I suppose I’m a sucker for any story that features a Midwestern state, so the title alone caught my eye. As did: train tracks, newly minted adults, Slipknot T-shirts, spin-the-bottle, Sarah McLachlan, stocking shelves at a Thriftway, Lyle Lovett, and snorting random crushed pills off a Ouija Board. In other words, I was hooked from the start, and the story earned my attention the entire way through. It turns out the title is only slightly misleading after we learn what’s behind Martha’s ear. I can’t give it away. That would ruin the story.

I do a good deal of reading of short stories published online. My process is pretty simple: I typically read the first paragraph to decide whether or not to keep reading. In this case, I was captured by the setting (the train tracks), the oddness of the characters pitching eyeballs onto the track (you’ll see what I’m talking about in the first paragraph), and the situation itself: Bobby and Heather are engaged to be married, and Bobby has asked the narrator to be his best man. Bobby wants to marry Heather because “Apparently, Heather’s ex, Reynolds, still [sends] her wild horny messages.” Let’s hope Reynolds doesn’t look anything like the Marvel heartthrob Ryan Reynolds, or else Bobby might be shit-out-of-luck.

The story progresses, and we meet the group of friends: the narrator, Bobby, Heather, and the twins, Marla and Brenda. The narrator’s part in all this is how he fits in with this group, navigating personal spaces, work spaces, intimate spaces. There’s a youthful charge to the story that propels it forward, a kind of unpredictable swagger. One afternoon, for example, working at the Thriftway, Brenda hands the narrator a “warm linty pill.” The two wash them down with “…bright green Jones Soda. Pretty soon it was “…getting harder to feel [his] hands,” as he dropped “canned vegetables” in the aisle.
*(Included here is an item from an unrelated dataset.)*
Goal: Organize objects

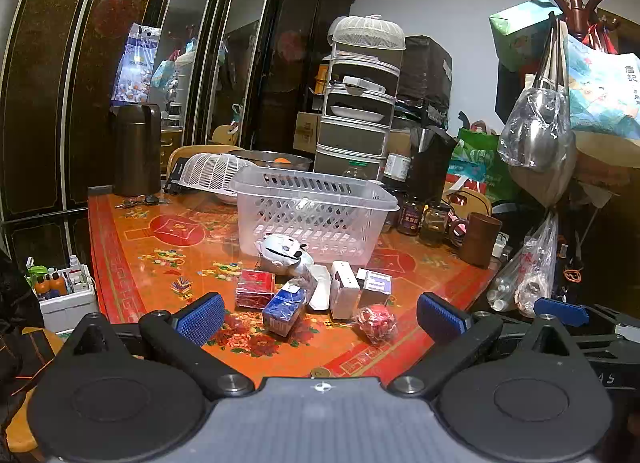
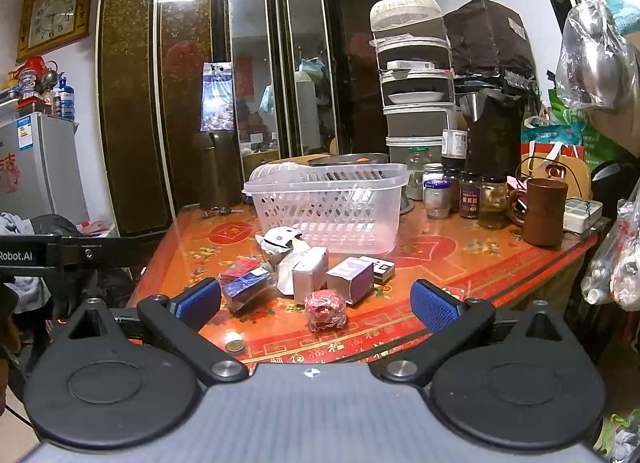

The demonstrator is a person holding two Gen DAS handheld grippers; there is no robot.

While the pace of the story feels frenetic at times, there are parts, too, that slow down to focus on exquisitely rendered details. One night, on dusted gravel roads, in Bobby’s Corolla, the narrator observes, “Pines saw-toothed in the moonlight.” Or “Heather’s phone kept chirping in her coat pocket like an orphaned baby bird.” Soon, Marla tells the narrator she loves him and they press their foreheads together, and her breath smells “hot and apple.” Details unique enough to draw attention to themselves, while also clear enough for us to see and understand what’s happening.

A compulsively readable story with hints of Jodi Angel and Ann Cummins. Read the story here.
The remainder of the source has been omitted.